## ACTIVITY
Your answer should be only the lines below from the one with "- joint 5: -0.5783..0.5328" to the one with "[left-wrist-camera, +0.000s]", repeated exactly, ends included.

## DATA PROVIDED
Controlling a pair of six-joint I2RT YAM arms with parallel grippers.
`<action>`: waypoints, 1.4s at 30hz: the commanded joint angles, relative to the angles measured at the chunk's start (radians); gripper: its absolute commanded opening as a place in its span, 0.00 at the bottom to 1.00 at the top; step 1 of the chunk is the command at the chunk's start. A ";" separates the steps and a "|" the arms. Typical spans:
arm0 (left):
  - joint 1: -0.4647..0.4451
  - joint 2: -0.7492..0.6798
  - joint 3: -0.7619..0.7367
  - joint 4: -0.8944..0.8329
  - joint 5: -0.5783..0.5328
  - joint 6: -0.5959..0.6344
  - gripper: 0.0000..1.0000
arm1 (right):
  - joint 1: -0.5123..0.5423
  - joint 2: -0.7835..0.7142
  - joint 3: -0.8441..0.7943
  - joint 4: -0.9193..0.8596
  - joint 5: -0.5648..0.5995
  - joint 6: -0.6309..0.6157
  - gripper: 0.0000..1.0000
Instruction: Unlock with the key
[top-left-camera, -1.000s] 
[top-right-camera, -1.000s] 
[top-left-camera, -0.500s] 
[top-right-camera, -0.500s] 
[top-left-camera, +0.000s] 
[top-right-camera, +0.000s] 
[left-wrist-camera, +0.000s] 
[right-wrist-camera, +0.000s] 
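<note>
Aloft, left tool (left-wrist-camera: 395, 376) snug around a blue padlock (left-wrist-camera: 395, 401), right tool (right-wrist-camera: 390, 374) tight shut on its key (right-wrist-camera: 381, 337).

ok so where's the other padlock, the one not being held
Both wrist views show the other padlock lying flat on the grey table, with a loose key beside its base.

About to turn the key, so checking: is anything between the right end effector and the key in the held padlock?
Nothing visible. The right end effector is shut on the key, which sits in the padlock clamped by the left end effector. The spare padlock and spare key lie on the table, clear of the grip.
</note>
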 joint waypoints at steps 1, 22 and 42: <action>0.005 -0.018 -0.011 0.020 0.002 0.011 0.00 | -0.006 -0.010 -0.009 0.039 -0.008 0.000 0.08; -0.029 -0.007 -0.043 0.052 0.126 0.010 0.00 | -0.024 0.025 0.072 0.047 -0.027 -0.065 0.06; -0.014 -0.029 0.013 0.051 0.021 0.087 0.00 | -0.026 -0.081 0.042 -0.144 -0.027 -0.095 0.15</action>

## ANSWER TO THIS TASK
  - joint 5: -0.5783..0.5328
  - joint 6: -0.5959..0.6344
  - gripper: 0.0000..1.0000
arm1 (right):
  - joint 1: -0.5123..0.5423
  - joint 2: -0.7835..0.7142
  - joint 3: -0.8441..0.7943
  - joint 4: -0.9193..0.8596
  - joint 5: -0.5648..0.5995
  - joint 6: -0.6309..0.6157
  - gripper: 0.0000..1.0000
Instruction: Unlock with the key
[top-left-camera, -1.000s] 
[top-right-camera, -1.000s] 
[top-left-camera, -0.500s] 
[top-right-camera, -0.500s] 
[top-left-camera, +0.000s] 
[top-right-camera, +0.000s] 
[left-wrist-camera, +0.000s] 

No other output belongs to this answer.